- [Problem details]
What is needed is a faithful copy of all the records.

*** Opening Data to process ***

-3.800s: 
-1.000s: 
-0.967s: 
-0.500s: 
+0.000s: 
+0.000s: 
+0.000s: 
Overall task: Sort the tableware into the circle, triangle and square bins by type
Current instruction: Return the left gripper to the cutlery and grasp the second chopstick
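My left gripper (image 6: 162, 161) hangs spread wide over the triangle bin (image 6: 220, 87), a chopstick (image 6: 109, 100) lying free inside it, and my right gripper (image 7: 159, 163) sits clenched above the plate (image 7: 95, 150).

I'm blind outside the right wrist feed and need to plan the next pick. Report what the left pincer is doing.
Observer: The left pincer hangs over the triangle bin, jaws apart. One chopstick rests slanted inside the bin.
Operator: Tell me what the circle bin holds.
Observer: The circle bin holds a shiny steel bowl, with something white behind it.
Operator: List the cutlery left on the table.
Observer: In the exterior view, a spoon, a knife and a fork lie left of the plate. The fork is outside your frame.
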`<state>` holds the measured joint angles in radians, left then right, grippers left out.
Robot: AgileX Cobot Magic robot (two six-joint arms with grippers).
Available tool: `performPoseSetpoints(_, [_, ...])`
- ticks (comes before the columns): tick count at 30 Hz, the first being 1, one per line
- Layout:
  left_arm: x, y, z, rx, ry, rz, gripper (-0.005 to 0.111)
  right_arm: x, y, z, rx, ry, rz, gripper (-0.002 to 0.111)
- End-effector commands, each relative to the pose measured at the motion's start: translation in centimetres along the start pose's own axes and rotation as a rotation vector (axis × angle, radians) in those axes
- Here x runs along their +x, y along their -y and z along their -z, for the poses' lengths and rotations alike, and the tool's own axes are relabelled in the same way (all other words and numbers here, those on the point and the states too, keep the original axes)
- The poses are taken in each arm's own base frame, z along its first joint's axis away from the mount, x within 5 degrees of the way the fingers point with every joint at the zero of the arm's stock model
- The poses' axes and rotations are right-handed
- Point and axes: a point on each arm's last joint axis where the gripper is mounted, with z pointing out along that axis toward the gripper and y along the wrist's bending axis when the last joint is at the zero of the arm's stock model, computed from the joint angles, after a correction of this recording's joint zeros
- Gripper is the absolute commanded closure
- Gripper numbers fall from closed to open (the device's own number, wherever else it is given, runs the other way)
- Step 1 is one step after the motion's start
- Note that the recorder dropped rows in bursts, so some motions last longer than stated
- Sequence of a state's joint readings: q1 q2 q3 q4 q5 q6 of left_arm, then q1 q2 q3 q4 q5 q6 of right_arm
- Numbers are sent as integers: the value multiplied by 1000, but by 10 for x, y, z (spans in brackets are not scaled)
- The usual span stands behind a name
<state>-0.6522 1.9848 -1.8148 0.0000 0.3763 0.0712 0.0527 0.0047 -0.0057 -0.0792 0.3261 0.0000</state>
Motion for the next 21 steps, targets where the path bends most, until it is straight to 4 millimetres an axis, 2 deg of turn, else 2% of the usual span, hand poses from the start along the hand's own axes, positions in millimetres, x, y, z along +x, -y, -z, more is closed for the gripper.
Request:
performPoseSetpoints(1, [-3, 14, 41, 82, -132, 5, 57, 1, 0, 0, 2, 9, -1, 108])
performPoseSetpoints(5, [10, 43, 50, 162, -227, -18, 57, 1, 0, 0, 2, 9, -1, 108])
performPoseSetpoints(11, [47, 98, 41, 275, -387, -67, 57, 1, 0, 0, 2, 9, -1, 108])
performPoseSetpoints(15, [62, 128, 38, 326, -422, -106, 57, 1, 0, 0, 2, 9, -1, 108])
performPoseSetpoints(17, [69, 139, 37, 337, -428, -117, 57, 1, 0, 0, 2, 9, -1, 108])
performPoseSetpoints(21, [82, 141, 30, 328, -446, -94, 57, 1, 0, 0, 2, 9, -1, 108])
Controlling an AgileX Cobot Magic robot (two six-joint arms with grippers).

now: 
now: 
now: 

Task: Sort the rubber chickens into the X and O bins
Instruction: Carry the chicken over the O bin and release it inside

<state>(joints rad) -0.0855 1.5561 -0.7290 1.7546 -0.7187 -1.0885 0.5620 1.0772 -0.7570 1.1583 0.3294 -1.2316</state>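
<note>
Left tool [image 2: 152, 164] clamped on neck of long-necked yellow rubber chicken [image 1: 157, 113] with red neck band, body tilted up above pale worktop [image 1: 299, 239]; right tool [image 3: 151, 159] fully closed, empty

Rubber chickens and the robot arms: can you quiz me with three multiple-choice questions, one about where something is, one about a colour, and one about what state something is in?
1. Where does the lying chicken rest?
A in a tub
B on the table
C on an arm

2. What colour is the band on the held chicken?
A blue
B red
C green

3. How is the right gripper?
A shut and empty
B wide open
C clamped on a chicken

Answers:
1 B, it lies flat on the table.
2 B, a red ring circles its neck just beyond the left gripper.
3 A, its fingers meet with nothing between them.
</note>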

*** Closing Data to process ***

- [Response]
-3.800s: 
-1.000s: 
-0.967s: 
-0.500s: 
+0.000s: 
+0.000s: 
+0.000s: 
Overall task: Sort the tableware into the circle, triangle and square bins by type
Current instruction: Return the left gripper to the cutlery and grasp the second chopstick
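My left gripper (image 6: 162, 161) hangs spread wide over the triangle bin (image 6: 220, 87), a chopstick (image 6: 109, 100) lying free inside it, and my right gripper (image 7: 159, 163) sits clenched above the plate (image 7: 95, 150).

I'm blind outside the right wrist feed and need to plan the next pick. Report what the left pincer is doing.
Observer: The left pincer hangs over the triangle bin, jaws apart. One chopstick rests slanted inside the bin.
Operator: Tell me what the circle bin holds.
Observer: The circle bin holds a shiny steel bowl, with something white behind it.
Operator: List the cutlery left on the table.
Observer: In the exterior view, a spoon, a knife and a fork lie left of the plate. The fork is outside your frame.
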`<state>` holds the measured joint angles in radians, left then right, grippers left out.
Robot: AgileX Cobot Magic robot (two six-joint arms with grippers).
Available tool: `performPoseSetpoints(_, [_, ...])`
- ticks (comes before the columns): tick count at 30 Hz, the first being 1, one per line
- Layout:
  left_arm: x, y, z, rx, ry, rz, gripper (-0.005 to 0.111)
  right_arm: x, y, z, rx, ry, rz, gripper (-0.002 to 0.111)
- End-effector commands, each relative to the pose measured at the motion's start: translation in centimetres along the start pose's own axes and rotation as a rotation vector (axis × angle, radians) in those axes
- Here x runs along their +x, y along their -y and z along their -z, for the poses' lengths and rotations alike, and the tool's own axes are relabelled in the same way (all other words and numbers here, those on the point and the states too, keep the original axes)
- The poses are taken in each arm's own base frame, z along its first joint's axis away from the mount, x within 5 degrees of the way the fingers point with every joint at the zero of the arm's stock model
- The poses' axes and rotations are right-handed
- Point and axes: a point on each arm's last joint axis where the gripper is mounted, with z pointing out along that axis toward the gripper and y along the wrist's bending axis when the last joint is at the zero of the arm's stock model, computed from the joint angles, after a correction of this recording's joint zeros
- Gripper is the absolute commanded closure
- Gripper numbers fall from closed to open (the device's own number, wherever else it is given, runs the other way)
- Step 1 is one step after the motion's start
- Note that the recorder dropped rows in bursts, so some motions last longer than stated
- Sequence of a state's joint readings: q1 q2 q3 q4 q5 q6 of left_arm, then q1 q2 q3 q4 q5 q6 of right_arm
- Numbers are sent as integers: the value multiplied by 1000, but by 10 for x, y, z (spans in brackets are not scaled)
- The usual span stands behind a name
<state>-0.6522 1.9848 -1.8148 0.0000 0.3763 0.0712 0.0527 0.0047 -0.0057 -0.0792 0.3261 0.0000</state>
Motion for the next 21 steps, targets where the path bends most, until it is straight to 4 millimetres an axis, 2 deg of turn, else 2% of the usual span, hand poses from the start along the hand's own axes, positions in millimetres, x, y, z along +x, -y, -z, more is closed for the gripper.
Request:
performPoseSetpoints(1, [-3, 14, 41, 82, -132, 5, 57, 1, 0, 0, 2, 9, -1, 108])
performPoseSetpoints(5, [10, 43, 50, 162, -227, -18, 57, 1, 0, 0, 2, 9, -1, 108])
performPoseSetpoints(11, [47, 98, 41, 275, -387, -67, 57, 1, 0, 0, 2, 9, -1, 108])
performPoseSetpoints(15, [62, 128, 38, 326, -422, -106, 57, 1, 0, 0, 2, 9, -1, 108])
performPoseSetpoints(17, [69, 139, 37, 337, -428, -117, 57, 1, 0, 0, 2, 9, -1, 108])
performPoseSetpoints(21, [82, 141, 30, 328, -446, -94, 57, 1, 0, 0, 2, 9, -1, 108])
Controlling an AgileX Cobot Magic robot (two six-joint arms with grippers).

now: 
now: 
now: 

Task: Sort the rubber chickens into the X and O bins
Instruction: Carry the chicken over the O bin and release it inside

<state>(joints rad) -0.0855 1.5561 -0.7290 1.7546 -0.7187 -1.0885 0.5620 1.0772 -0.7570 1.1583 0.3294 -1.2316</state>
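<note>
Left tool [image 2: 152, 164] clamped on neck of long-necked yellow rubber chicken [image 1: 157, 113] with red neck band, body tilted up above pale worktop [image 1: 299, 239]; right tool [image 3: 151, 159] fully closed, empty

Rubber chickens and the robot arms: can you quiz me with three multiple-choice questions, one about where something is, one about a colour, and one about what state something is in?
1. Where does the lying chicken rest?
A in a tub
B on the table
C on an arm

2. What colour is the band on the held chicken?
A blue
B red
C green

3. How is the right gripper?
A shut and empty
B wide open
C clamped on a chicken

Answers:
1 B, it lies flat on the table.
2 B, a red ring circles its neck just beyond the left gripper.
3 A, its fingers meet with nothing between them.
</note>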

The exercise is now done.